Segment Start: The data
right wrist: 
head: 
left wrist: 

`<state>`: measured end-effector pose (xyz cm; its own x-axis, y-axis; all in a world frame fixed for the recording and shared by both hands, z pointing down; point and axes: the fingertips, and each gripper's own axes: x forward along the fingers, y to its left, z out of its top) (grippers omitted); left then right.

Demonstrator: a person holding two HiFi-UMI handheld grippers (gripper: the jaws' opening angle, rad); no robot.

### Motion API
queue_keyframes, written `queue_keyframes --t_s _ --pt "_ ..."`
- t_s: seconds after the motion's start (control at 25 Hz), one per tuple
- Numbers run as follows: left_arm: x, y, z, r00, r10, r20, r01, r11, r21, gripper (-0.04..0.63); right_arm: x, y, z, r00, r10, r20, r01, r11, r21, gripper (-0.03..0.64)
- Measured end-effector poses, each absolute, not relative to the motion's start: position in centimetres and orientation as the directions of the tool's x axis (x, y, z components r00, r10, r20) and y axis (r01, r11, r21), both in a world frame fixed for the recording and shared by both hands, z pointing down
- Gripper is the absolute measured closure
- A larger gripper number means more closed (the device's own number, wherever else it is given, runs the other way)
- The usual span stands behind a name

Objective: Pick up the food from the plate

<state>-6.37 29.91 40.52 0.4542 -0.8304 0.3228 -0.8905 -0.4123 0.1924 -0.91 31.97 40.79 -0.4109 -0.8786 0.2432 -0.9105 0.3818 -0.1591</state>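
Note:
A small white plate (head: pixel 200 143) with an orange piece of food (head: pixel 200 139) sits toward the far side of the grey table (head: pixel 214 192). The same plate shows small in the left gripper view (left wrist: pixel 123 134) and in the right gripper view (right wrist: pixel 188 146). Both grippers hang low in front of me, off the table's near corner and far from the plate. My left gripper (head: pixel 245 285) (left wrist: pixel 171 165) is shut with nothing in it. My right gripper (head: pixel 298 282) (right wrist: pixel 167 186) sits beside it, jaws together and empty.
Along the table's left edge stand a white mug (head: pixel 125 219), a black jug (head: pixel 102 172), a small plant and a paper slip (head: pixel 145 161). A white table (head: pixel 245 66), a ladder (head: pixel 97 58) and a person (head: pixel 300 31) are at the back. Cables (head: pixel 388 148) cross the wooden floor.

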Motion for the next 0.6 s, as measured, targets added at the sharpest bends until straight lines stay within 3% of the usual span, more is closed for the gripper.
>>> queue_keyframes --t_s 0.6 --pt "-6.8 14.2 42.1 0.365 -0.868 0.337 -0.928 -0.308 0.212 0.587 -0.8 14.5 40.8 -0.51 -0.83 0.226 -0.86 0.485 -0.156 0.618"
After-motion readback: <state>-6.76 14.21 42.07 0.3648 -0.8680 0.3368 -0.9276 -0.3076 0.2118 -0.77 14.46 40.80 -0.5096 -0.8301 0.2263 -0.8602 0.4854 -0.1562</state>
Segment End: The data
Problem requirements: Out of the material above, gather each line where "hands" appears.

Finished exercise:
`<state>`: measured end-effector pose (xyz cm; its own x-axis, y-axis; all in a world frame fixed for the recording and shared by both hands, z pointing down; point and axes: the fingertips, and each gripper's own axes: x forward along the fingers, y to its left, z out of its top) (grippers omitted); left then right.
- Measured end-effector poses, each absolute, not relative to the motion's start: position in centimetres and orientation as the directions of the tool's x axis (x, y, z components r00, r10, r20) and y axis (r01, r11, r21), both in a world frame fixed for the recording and shared by both hands, z pointing down

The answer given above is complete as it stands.